**Task brief**
In the entries below, find each line bearing the string "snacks" and copy it.

= = = = =

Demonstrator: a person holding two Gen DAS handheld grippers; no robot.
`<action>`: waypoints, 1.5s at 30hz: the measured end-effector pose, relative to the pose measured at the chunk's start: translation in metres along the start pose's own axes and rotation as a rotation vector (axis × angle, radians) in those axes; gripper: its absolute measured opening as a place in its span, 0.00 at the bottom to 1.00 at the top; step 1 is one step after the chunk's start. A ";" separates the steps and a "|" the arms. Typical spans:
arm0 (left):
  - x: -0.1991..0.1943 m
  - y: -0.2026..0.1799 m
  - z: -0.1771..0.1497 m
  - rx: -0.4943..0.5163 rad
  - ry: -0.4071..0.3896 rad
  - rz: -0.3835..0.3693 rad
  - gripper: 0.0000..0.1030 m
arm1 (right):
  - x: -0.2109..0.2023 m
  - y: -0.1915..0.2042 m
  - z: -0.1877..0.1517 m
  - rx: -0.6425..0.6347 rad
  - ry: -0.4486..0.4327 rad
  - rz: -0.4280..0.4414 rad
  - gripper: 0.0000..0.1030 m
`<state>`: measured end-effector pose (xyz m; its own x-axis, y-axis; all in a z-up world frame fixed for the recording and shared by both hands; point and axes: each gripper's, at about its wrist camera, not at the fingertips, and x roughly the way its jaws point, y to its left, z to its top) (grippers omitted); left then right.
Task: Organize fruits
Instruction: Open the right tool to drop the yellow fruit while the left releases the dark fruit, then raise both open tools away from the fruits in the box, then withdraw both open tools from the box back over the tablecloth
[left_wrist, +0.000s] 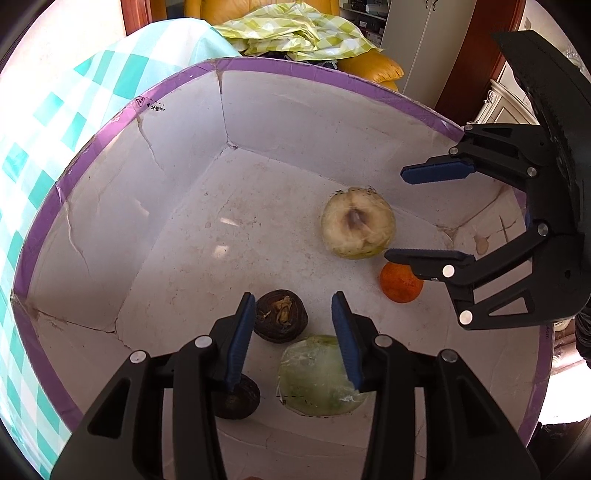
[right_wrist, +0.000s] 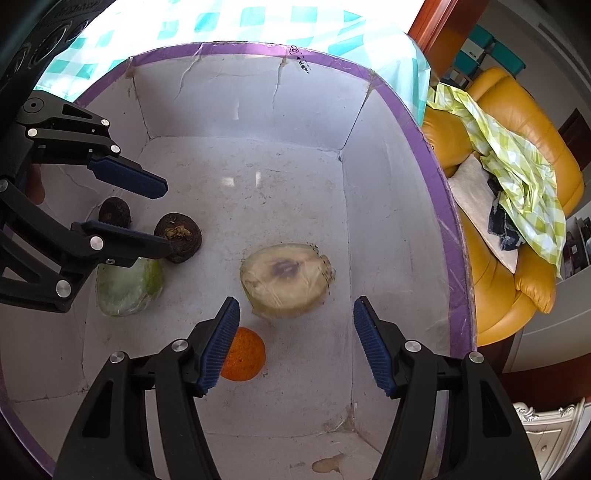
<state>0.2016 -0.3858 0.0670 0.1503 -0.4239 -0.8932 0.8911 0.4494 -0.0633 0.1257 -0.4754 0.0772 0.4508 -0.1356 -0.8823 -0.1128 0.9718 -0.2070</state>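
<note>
Left gripper (left_wrist: 293, 332) hangs inside the box with its jaws parted and nothing between the pads; it grips no fruit. Right gripper (right_wrist: 295, 343) likewise stands released, jaws wide, pads bare, above the box floor. Both point steeply down into the white cardboard box (left_wrist: 295, 79) with the purple-taped rim. All 5 fruits lie loose on the box floor: a dark round fruit (left_wrist: 280, 317) just beyond the left gripper's left pad, a 2nd dark fruit (left_wrist: 236, 400) partly hidden under that finger, a film-wrapped pale green melon piece (left_wrist: 317, 376) under its right finger, a film-wrapped cut half fruit (right_wrist: 286, 282) cut face up just ahead of the right gripper, and a small orange (right_wrist: 243, 354) beside the right gripper's left pad. Risks, as judged: the 2 dark fruits and the melon piece sit close together, so a descent of the left gripper could land a finger on a neighbour and roll it off. The film on the cut pieces looks slick; a pinch may slip or bruise the soft flesh. The orange is round and would roll if nudged. The 2 grippers work close together and could collide.
</note>
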 end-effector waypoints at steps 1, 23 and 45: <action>-0.001 0.000 0.000 -0.002 -0.002 -0.001 0.42 | 0.000 -0.001 0.000 0.002 -0.002 -0.001 0.61; -0.017 0.008 -0.006 -0.057 -0.123 -0.041 0.42 | -0.018 -0.008 -0.005 0.113 -0.153 -0.029 0.66; -0.060 -0.008 -0.026 -0.130 -0.480 0.169 0.89 | -0.050 -0.014 -0.022 0.236 -0.407 -0.194 0.85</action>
<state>0.1747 -0.3437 0.1098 0.4940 -0.6358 -0.5931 0.7815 0.6237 -0.0176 0.0856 -0.4860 0.1148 0.7573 -0.2772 -0.5913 0.1892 0.9597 -0.2076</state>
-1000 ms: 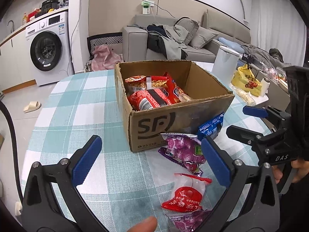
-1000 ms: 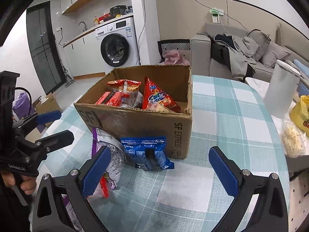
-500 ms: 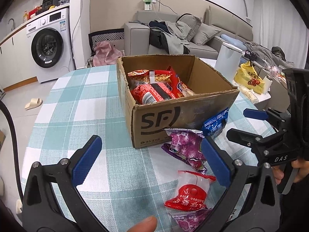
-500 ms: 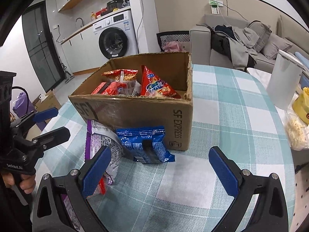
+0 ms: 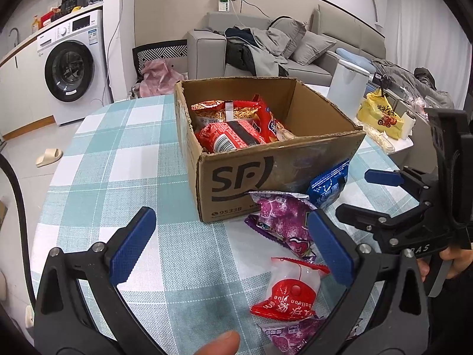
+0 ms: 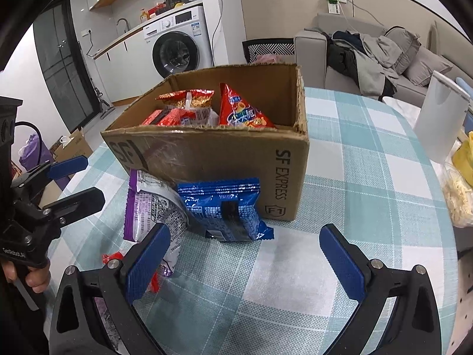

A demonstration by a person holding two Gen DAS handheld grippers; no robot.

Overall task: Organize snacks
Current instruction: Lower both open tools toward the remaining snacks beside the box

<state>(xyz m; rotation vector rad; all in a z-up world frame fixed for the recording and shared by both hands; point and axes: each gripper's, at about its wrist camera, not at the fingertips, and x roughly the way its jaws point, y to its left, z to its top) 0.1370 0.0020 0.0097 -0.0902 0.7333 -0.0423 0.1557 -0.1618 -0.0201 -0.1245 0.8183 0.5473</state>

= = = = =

**Solution for this task**
Overall task: Organize snacks
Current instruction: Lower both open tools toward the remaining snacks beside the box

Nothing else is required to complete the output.